» **Task directions**: Every single line below has to be printed once more, exactly.

» **Information supplied**:
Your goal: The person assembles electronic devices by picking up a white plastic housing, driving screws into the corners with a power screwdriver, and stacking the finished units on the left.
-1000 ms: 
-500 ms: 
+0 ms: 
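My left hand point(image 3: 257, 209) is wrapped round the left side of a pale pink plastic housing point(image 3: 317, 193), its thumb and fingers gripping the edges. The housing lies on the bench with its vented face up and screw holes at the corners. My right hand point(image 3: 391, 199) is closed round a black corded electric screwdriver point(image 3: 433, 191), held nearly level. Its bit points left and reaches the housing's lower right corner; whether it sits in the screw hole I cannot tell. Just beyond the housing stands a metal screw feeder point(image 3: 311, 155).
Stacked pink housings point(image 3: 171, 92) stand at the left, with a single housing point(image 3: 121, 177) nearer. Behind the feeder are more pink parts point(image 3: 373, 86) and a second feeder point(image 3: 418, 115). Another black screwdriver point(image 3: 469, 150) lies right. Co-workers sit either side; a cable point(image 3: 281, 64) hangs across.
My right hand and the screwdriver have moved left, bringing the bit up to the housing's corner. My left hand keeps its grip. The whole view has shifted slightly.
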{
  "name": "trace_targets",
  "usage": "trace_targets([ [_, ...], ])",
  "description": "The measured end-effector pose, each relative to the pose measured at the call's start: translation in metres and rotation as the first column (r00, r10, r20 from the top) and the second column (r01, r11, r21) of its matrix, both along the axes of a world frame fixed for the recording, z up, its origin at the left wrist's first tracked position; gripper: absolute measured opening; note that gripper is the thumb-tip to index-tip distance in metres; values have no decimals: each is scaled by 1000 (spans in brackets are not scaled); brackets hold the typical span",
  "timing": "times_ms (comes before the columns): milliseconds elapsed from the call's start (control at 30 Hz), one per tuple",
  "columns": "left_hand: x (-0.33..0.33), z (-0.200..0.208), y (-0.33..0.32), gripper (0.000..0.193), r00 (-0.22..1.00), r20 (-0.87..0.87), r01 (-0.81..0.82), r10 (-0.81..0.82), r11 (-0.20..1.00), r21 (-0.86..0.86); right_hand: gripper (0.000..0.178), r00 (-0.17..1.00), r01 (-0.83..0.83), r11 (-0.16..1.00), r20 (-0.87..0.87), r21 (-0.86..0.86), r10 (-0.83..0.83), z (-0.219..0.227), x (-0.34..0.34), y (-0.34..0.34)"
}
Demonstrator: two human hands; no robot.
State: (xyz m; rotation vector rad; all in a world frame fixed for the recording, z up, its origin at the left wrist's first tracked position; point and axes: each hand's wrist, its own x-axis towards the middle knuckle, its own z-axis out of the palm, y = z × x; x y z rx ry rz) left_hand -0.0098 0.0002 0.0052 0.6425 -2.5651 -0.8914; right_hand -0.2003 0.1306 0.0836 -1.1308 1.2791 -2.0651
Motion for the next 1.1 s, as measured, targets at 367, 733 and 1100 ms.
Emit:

» **Solution to this task**:
Your goal: The person assembles electronic devices by picking up a white plastic housing, driving screws into the corners with a power screwdriver, and stacking the finished units on the left.
-1000 ms: 
-500 ms: 
+0 ms: 
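My left hand point(image 3: 257, 209) is wrapped round the left side of a pale pink plastic housing point(image 3: 317, 193), its thumb and fingers gripping the edges. The housing lies on the bench with its vented face up and screw holes at the corners. My right hand point(image 3: 391, 199) is closed round a black corded electric screwdriver point(image 3: 433, 191), held nearly level. Its bit points left and reaches the housing's lower right corner; whether it sits in the screw hole I cannot tell. Just beyond the housing stands a metal screw feeder point(image 3: 311, 155).
Stacked pink housings point(image 3: 171, 92) stand at the left, with a single housing point(image 3: 121, 177) nearer. Behind the feeder are more pink parts point(image 3: 373, 86) and a second feeder point(image 3: 418, 115). Another black screwdriver point(image 3: 469, 150) lies right. Co-workers sit either side; a cable point(image 3: 281, 64) hangs across.
My right hand and the screwdriver have moved left, bringing the bit up to the housing's corner. My left hand keeps its grip. The whole view has shifted slightly.
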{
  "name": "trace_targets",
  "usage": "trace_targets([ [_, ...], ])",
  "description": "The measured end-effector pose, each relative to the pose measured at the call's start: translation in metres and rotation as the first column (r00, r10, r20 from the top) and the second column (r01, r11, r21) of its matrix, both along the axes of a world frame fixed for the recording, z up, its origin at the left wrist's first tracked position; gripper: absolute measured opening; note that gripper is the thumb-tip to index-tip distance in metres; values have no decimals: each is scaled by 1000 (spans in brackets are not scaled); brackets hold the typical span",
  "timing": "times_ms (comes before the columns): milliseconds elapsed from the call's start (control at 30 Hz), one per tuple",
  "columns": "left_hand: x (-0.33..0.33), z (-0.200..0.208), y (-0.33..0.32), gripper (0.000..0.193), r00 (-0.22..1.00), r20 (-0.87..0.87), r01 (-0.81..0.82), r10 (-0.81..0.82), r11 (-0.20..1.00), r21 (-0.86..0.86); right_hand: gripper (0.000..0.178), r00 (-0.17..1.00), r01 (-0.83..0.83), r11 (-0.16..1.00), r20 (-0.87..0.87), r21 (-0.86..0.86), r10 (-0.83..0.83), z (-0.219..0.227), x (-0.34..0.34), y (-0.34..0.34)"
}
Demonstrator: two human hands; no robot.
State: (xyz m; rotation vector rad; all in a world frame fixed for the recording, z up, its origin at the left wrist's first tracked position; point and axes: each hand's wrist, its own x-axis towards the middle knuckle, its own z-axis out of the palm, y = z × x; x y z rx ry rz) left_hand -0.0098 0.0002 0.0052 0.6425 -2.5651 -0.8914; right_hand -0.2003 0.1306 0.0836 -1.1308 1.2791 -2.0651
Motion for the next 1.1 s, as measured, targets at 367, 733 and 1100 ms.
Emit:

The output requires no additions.